5.1.1. Modification of C- or N-terminus
In this approach, the C- or/and N-terminus of peptide chain is biochemically modified, thus preventing interactions with proteases (Di, 2015). Exogenous proteases typically affect peptide or protein by binding to their C- or N-terminus and promote reactions that cleave peptide bonds (Lopez-Otin and Bond, 2008). Modifications such as acetylation or glycosylation of the N-terminus or amidation of the C-terminus can prevent binding of exogenous proteases, protecting the peptide from enzymatic degradation (Sato et al., 2006).
In other instances, acetylation of the Werner (WRN) protein is known to increase its stability, whereas acetylation of the p53 C-terminus decreases ubiquitination, extending half-life in vivo (Li et al., 2002). Additionally, amidation of human GLP-1 enhances stability and half-life in plasma (Wettergren et al., 1998). In vivo studies demonstrating the effectiveness of exogenous N- and C- terminus modifications in preventing degradation have also been applied to peptide-based therapies. For example, N-terminal acetylation of GLP-1 was found to protect from degradation by dipeptidyl peptidase-IV (DPP-IV), increasing half-life from minutes to up to two hours (John et al., 2008).

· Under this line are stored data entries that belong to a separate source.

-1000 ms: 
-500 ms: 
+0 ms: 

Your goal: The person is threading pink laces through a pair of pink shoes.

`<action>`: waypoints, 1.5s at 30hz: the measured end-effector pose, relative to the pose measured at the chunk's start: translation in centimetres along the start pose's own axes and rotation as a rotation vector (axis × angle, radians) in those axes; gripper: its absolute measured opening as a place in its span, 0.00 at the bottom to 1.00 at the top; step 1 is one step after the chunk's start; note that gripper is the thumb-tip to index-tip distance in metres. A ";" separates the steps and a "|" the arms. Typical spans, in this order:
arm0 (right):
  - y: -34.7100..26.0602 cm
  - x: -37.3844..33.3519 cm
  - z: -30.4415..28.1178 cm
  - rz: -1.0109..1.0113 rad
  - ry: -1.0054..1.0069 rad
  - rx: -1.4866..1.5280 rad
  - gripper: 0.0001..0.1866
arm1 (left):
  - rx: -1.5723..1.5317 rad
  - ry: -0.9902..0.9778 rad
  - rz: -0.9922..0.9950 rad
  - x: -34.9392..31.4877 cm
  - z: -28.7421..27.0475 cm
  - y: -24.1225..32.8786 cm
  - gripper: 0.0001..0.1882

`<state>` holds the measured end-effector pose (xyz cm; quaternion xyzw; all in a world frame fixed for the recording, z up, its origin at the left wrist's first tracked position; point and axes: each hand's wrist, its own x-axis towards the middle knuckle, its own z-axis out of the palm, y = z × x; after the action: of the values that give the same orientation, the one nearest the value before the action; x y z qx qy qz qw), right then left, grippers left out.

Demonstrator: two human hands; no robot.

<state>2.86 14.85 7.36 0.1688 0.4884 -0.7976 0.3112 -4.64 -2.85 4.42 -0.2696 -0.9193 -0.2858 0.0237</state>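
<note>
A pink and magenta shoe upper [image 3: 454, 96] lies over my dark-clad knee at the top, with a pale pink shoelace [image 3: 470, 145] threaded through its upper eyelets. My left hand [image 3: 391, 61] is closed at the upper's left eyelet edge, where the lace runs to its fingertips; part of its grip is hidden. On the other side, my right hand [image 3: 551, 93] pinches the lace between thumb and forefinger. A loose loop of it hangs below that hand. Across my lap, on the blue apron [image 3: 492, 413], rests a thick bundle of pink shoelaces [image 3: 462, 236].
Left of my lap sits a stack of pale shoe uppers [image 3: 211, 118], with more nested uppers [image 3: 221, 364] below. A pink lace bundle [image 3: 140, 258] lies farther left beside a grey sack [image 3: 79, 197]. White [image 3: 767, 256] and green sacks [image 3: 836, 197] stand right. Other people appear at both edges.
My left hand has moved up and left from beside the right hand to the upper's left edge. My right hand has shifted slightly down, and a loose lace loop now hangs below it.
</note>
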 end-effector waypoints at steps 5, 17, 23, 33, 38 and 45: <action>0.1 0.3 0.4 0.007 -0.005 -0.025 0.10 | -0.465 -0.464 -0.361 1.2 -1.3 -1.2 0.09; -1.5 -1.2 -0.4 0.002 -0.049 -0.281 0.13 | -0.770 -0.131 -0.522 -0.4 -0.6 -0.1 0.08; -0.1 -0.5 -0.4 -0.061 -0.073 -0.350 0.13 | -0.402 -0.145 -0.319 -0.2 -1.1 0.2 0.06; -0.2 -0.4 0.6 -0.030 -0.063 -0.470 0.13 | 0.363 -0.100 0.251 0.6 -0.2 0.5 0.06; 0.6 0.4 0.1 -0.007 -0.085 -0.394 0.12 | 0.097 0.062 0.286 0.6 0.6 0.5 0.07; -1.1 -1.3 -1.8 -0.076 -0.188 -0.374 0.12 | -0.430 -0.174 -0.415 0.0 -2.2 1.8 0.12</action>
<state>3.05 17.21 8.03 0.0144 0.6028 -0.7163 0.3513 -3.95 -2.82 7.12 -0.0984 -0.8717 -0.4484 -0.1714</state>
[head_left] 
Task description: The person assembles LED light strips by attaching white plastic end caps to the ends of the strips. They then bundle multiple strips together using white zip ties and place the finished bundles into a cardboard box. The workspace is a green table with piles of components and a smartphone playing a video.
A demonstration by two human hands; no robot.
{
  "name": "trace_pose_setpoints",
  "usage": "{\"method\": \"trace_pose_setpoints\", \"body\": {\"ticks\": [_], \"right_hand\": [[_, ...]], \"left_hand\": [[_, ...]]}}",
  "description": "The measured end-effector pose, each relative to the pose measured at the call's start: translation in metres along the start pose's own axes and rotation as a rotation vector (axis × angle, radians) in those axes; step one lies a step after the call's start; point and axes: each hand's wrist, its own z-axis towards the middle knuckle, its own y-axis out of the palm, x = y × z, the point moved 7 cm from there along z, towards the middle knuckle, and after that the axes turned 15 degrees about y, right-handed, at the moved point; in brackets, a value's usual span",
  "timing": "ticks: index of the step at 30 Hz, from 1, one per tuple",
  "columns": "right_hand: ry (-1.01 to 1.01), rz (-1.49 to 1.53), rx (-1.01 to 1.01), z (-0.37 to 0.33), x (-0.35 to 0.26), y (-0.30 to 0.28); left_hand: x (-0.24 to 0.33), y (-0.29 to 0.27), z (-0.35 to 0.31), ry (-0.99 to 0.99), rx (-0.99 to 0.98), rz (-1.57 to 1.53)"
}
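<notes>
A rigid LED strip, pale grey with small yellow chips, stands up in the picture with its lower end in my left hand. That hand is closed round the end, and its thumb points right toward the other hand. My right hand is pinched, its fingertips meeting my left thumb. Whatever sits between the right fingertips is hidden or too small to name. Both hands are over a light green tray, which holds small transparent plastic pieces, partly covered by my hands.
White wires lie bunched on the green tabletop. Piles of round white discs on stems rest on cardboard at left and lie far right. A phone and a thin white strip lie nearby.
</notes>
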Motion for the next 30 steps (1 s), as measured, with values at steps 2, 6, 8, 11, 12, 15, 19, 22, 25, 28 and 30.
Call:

5.1.2. Chemical isomerization
D-AAs do not exist naturally in vivo and most plasma proteases cannot degrade peptide chains that contain one or more D-AAs (Di, 2015); thus, chemical replacement of L-AAs with D-AAs prevents or delays peptide degradation (Domhan et al., 2019). It is known that D-AAs are structural stereoisomers of natural AAs (i.e., L-AAs) and alteration of peptide stereoisomerism can negatively affect protease binding and affinity (Gentilucci et al., 2010). Peptides composed of D-AAs have been shown to be subjected to less enzymatic degradation in vivo (Asano, 2012; Gentilucci et al., 2010). Desmopressin is probably the most striking example of how chemical isomerization increases peptide half-life, wherein replacement of L-arginine with D-arginine increased half-life from 10 min to 3.7 hrs (Agerso et al., 2004; Di, 2015; Wisniewski et al., 2019).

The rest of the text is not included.